Life-destroying impact evidence found in Antarctica
The 300-mile-wide crater lies hidden more than a mile beneath the East Antarctic Ice Sheet.
And the gravity measurements that reveal its existence suggest that it could date back about 250 million years - the time of the Permian-Triassic extinction, when almost all animal life on the planet died out.
The crater lies in the Wilkes Land region of East Antarctica, south of Australia.
Its size and location also suggest that it could have begun the break-up of the Gondwana supercontinent by creating the tectonic rift that pushed Australia northward.
The international team believe that the Permian-Triassic extinction paved the way for the dinosaurs to rise to prominence.
This new crater is more than twice the size of the Chicxulub crater in the Yucatan peninsula, which marks the impact that may have ultimately killed the dinosaurs 65 million years ago
The Wilkes Land meteor is thought to be four or five times bigger than the Chicxulub meteor.

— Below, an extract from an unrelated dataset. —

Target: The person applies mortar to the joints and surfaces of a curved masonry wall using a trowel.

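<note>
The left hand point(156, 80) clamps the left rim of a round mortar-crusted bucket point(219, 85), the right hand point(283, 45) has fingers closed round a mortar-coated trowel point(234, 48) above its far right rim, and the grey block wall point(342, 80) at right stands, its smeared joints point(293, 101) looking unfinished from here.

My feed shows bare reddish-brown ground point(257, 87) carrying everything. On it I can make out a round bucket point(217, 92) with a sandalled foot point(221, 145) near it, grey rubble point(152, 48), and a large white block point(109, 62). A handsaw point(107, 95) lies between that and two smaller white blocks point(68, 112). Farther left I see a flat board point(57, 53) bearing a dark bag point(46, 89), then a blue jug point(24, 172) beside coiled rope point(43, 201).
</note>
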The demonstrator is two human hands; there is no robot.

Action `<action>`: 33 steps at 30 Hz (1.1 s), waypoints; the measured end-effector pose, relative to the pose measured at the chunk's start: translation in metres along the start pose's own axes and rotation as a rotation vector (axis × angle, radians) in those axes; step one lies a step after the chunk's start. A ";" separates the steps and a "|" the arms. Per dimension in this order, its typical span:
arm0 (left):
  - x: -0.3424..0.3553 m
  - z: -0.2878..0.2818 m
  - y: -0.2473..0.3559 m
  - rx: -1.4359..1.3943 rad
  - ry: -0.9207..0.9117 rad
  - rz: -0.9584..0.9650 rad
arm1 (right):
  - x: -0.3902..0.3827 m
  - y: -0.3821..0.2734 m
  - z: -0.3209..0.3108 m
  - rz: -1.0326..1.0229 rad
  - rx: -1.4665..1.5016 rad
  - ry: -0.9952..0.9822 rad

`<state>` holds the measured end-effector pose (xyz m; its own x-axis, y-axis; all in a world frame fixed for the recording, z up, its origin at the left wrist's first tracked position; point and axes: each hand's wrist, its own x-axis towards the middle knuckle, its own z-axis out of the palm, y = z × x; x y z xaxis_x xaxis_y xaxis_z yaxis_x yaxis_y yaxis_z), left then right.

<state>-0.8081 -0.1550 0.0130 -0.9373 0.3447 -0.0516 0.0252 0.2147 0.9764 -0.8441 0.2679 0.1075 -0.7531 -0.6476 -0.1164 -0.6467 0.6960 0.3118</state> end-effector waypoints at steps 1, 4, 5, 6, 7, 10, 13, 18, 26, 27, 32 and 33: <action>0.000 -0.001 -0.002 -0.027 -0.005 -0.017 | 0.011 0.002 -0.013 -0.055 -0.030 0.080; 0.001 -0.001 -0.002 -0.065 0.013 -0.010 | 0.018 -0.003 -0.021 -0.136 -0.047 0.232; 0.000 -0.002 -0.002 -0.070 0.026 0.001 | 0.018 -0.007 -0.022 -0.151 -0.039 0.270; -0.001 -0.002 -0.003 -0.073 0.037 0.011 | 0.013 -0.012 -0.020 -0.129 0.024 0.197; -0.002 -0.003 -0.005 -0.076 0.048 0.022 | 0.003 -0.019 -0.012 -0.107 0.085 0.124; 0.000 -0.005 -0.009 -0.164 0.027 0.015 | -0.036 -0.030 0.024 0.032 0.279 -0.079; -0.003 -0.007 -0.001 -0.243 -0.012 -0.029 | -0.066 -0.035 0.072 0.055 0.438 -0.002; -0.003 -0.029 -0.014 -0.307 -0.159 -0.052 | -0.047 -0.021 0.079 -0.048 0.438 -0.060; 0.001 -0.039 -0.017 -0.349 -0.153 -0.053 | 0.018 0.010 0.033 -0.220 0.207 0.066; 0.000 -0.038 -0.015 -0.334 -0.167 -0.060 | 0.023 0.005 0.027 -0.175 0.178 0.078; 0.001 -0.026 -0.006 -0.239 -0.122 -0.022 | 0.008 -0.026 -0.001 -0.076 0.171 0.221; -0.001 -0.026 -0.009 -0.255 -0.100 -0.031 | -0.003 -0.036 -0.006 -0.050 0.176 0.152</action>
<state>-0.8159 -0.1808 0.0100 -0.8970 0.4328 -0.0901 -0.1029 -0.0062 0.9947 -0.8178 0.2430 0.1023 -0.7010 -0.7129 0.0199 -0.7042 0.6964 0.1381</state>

"This Wilkes Land impact is much bigger than the impact that killed the dinosaurs, and probably would have caused catastrophic damage at the time," said Ralph von Frese, a professor of geological sciences at Ohio State University.
He and Laramie Potts, a postdoctoral researcher in geological sciences, led the team that discovered the crater.
They collaborated with other Ohio State and NASA scientists, as well as international partners from Russia and Korea.
The scientists used gravity fluctuations measured by NASA's GRACE satellites to peer beneath Antarctica's icy surface.
"We compared two completely different data sets taken under different conditions, and they matched up," von Frese said.
They reported their preliminary results in a recent poster session at the American Geophysical Union Joint Assembly meeting in Baltimore.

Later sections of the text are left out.